Su carrera se entiende mejor por las personas que lo empujaron a crecer: referentes barriales, militantes históricos y los Kirchner.
Una manera de medir hasta dónde llegó José Ottavis es seguir a las personas que lo empujaron en cada etapa. Su trayectoria, que arrancó en Martínez en 1980 y trepó de la militancia barrial a la gestión nacional y a la conducción de la Legislatura bonaerense, está hecha de vínculos que funcionaron como trampolines en cada salto.
Marcelo Kaspar y la unidad básica del Homero Manzi
El primero fue Marcelo Kaspar. A los 13 años, Ottavis entró a preguntar por unas clases de teatro y tango en el Centro Cultural Homero Manzi y descubrió que el lugar era una unidad básica peronista. Kaspar, referente de la Juventud Peronista, lo introdujo en la militancia, y las charlas con él se le parecieron a las que tenía con su abuelo, peronista y fundador de la carrera de Ciencia Política en la UCA. De esa dupla —el abuelo en casa, Kaspar en el barrio— nació su compromiso. Juntos, años después, abrieron una biblioteca popular en Martínez.
Dante Gullo y los organismos de derechos humanos
El segundo gran vínculo fue Dante “Canca” Gullo, militante histórico que lo acercó a un mundo nuevo. A través de Gullo, José Ottavis se sumó a la Asamblea Permanente por los Derechos Humanos y compartió actividades con Tati Almeyda, Lita Voltano, Mabel Gutiérrez y muchas Madres y Abuelas de Plaza de Mayo. Ese contacto con la militancia histórica lo formó y le dio densidad política a su trabajo de base.
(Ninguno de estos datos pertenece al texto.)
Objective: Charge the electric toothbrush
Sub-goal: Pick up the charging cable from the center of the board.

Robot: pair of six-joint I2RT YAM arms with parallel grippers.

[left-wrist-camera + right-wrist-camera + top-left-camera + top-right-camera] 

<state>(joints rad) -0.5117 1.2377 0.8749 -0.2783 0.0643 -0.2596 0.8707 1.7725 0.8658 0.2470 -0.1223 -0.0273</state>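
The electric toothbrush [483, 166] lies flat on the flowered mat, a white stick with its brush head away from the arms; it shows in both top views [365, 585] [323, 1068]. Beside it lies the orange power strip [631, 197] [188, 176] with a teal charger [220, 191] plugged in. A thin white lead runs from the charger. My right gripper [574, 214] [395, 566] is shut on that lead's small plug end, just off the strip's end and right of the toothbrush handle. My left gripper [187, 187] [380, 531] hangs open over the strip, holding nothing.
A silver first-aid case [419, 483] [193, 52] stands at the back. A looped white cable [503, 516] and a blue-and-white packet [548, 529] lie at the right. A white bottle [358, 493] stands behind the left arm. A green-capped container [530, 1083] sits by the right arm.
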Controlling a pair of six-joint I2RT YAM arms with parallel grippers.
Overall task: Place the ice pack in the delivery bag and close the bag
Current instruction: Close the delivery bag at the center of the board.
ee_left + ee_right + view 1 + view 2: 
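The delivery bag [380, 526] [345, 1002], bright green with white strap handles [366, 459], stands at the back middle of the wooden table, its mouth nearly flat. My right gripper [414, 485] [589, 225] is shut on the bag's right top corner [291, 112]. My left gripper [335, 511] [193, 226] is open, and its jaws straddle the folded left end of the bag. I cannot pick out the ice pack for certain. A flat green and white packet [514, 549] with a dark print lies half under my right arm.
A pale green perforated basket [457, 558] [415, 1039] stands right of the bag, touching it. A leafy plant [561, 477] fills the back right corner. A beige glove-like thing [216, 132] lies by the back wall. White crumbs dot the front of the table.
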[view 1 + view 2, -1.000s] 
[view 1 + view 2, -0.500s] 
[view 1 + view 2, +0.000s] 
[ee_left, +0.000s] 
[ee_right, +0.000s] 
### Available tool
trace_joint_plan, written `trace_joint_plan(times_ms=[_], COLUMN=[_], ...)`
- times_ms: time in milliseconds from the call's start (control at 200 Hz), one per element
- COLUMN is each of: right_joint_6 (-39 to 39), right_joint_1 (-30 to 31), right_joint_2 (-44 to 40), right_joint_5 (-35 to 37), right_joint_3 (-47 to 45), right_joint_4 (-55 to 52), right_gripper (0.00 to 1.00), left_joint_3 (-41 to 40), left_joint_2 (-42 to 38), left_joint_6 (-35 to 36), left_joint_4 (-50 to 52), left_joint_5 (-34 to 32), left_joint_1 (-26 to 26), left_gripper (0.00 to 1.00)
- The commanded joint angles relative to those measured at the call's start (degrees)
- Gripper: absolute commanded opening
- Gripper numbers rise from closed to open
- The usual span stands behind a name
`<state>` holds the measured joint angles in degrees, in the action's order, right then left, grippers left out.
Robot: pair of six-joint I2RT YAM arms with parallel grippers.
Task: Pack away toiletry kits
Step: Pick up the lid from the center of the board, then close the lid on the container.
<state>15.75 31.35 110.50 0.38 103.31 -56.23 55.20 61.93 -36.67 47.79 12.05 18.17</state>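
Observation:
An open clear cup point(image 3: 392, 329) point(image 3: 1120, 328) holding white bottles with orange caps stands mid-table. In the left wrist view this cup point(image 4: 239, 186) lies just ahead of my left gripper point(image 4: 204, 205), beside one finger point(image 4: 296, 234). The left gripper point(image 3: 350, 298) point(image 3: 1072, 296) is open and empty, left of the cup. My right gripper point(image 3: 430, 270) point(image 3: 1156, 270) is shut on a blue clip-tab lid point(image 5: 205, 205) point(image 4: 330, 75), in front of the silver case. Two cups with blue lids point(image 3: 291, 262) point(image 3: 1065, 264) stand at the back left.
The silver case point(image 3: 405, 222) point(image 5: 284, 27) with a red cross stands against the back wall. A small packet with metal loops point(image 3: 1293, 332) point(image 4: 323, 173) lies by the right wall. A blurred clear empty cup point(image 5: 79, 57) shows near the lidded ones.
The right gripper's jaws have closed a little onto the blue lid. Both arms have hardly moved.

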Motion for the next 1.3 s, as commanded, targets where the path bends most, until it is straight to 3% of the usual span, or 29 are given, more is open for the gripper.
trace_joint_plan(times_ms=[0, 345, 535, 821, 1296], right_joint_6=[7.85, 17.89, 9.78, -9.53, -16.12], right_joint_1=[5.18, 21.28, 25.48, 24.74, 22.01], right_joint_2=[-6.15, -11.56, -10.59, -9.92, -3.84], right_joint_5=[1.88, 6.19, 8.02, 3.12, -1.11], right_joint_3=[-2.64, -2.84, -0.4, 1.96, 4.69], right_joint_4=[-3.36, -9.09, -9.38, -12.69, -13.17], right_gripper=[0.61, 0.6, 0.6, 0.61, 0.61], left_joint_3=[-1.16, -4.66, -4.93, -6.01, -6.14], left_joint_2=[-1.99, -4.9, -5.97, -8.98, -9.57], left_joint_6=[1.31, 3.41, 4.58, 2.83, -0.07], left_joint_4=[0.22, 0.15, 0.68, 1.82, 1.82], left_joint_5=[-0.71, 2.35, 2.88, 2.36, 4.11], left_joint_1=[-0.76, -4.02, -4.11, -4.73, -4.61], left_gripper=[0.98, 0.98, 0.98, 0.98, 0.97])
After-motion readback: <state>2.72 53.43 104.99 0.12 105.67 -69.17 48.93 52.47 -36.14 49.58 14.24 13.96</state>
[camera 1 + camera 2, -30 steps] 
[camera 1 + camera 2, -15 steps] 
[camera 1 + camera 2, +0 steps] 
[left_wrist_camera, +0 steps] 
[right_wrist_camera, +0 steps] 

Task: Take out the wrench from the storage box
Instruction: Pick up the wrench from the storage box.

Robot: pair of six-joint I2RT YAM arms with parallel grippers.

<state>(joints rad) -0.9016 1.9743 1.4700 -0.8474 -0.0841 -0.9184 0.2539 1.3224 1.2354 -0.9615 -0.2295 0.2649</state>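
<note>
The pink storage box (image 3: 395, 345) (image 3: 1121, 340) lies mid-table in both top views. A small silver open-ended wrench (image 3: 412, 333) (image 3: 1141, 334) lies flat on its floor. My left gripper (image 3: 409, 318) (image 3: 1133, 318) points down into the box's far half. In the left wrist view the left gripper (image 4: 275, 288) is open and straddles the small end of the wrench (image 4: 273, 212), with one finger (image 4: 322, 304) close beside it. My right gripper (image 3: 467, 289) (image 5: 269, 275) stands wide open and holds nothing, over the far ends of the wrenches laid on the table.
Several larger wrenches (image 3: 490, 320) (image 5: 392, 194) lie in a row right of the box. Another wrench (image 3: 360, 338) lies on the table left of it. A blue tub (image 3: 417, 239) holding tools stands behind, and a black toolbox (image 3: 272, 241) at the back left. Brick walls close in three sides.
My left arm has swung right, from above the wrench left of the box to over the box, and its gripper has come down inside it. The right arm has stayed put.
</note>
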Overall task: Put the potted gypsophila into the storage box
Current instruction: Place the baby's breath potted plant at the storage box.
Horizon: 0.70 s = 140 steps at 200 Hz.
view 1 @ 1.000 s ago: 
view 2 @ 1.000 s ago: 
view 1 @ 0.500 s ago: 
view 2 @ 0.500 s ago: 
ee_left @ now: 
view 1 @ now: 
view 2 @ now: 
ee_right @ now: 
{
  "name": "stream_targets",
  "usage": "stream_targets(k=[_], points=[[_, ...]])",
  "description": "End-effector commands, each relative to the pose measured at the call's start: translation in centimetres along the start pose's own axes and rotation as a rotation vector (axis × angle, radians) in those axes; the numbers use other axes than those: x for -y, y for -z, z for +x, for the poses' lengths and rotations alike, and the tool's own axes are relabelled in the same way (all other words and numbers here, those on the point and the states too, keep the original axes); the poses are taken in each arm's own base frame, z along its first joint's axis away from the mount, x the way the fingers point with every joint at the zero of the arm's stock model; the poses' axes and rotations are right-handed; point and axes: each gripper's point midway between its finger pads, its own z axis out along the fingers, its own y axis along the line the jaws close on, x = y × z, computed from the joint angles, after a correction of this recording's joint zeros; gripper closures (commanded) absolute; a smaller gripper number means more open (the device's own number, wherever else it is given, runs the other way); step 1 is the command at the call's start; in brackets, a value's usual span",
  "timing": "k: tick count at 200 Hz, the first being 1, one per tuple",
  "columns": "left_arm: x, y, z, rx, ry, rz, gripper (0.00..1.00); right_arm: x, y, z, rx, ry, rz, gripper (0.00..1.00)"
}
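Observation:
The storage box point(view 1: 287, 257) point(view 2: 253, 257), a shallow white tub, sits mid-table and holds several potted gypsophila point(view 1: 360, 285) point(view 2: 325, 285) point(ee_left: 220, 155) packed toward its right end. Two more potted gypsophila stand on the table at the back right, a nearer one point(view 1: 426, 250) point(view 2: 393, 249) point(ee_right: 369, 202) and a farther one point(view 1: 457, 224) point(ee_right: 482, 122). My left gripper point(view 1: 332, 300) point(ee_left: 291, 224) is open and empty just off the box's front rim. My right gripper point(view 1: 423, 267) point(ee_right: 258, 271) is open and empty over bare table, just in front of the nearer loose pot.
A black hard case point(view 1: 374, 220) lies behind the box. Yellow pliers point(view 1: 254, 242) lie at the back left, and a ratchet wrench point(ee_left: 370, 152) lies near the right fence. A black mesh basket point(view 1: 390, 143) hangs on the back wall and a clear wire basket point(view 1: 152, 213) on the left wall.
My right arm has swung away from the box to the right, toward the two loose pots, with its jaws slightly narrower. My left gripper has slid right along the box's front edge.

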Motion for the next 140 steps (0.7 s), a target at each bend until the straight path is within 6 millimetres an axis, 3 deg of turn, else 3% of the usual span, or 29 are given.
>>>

Néstor, Cristina y Máximo Kirchner
El cruce que disparó su carrera fueron los Kirchner. Escuchó por primera vez a Néstor Kirchner en un acto en Avellaneda en 2003, invitado por Gullo y Carlos Kunkel, y antes había quedado impresionado por una conferencia de Cristina Fernández de Kirchner en Corrientes. Néstor lo convocó a la gestión —fue director de Estudios Políticos de la Presidencia— y lo guió, junto a Máximo Kirchner, en el armado del espacio juvenil que después sería La Cámpora. En ese grupo conoció a Juan Cabandié, Mayra Mendoza, Andrés Larroque, Mariano Recalde y Wado De Pedro. También presidió, en esos años, el organismo de economía social Impulso Argentino.
Horacio González y la conducción de la Cámara
En la etapa legislativa, el vínculo decisivo fue con Horacio González, presidente de la Cámara de Diputados bonaerense. Cuando Ottavis fue electo diputado provincial en 2011 y votado vicepresidente por todos los bloques, la sociedad con González —experiencia y juventud— le permitió empujar el Instituto de Organización Popular y firmar, como autor o coautor, más de noventa proyectos de ley, entre ellos la Ley de Acceso Justo al Hábitat y el Voto Joven. Fue reelecto en 2015 y completó su mandato en 2019.
El Padre Pepe y una obra propia
El último gran vínculo lo acompañó en su proyecto más personal. José Ottavis se acercó al Padre Pepe Di Paola, referente de los curas villeros, a quien describió como un guía y un amigo. Junto a su compañera, Celia Itatí Britez, fundó la Asociación Civil Amarte Argentina, que se integró a la obra del Padre Pepe en la capilla Medalla Milagrosa de Villa La Cárcova, en José León Suárez, con actividad que llegó a Entre Ríos y Corrientes.
Leída por sus vínculos, la biografía de Ottavis revela una constante: cada etapa tuvo alguien que confió en él y lo empujó un escalón más arriba. Del barrio a los derechos humanos, de ahí a la gestión nacional, después a la conducción de una Cámara y finalmente a una organización propia. Las personas fueron cambiando, y con cada una José Ottavis llegó más lejos.